Given the listing below, write out exactly the lines starting with the line that has "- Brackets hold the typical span" and going on through the line that has "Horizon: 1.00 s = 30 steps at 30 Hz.", both kept.
★ ★ ★ ★ ★ ★ ★
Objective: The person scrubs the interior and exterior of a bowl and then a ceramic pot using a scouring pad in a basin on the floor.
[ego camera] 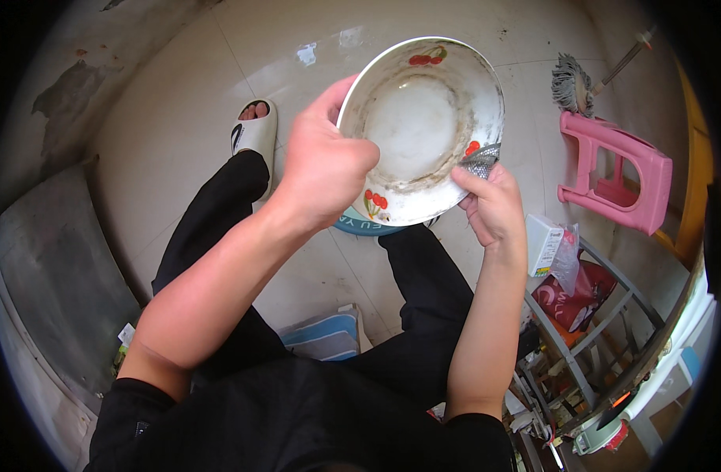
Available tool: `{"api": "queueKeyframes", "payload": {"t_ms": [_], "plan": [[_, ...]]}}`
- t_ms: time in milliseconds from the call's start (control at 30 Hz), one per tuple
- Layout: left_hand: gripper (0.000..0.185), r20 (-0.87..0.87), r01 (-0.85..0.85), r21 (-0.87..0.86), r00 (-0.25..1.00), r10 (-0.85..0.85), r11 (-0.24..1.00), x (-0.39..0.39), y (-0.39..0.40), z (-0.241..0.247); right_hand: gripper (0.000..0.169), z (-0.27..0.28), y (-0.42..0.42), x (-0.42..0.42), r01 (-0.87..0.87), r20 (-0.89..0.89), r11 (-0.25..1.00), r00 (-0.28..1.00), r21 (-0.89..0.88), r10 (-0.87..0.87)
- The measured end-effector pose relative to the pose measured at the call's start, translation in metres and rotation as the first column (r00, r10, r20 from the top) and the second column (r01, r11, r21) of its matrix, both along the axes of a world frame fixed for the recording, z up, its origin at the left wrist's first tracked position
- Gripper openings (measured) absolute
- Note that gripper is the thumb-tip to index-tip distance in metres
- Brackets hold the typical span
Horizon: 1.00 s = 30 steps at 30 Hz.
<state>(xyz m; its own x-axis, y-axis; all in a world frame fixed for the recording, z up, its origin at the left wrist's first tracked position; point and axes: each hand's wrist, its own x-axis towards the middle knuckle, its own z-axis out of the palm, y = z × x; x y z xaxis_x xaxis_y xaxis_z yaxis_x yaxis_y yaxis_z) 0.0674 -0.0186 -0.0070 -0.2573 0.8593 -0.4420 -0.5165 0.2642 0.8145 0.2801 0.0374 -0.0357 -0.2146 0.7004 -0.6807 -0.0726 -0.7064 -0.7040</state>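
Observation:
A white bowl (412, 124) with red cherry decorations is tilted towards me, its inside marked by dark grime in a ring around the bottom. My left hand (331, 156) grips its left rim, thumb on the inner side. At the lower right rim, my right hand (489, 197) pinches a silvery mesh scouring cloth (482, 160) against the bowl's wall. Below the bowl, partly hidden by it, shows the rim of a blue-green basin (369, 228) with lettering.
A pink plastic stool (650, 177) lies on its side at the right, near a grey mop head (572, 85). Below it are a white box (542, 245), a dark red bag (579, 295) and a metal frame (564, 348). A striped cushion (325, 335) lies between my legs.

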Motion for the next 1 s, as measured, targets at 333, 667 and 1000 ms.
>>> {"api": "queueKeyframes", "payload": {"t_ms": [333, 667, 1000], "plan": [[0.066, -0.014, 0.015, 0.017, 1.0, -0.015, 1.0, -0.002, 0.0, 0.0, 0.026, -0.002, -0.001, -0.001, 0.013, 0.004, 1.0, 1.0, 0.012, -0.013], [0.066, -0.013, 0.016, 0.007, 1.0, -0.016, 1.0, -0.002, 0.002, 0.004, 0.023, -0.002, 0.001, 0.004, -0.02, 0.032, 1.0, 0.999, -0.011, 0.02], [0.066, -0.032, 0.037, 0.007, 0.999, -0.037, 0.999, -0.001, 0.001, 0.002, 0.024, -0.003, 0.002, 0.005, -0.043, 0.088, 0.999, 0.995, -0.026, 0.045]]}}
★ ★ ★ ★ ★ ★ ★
Solution to this task —
- Brackets hold the typical span
Horizon: 1.00 s = 30 steps at 30 Hz.

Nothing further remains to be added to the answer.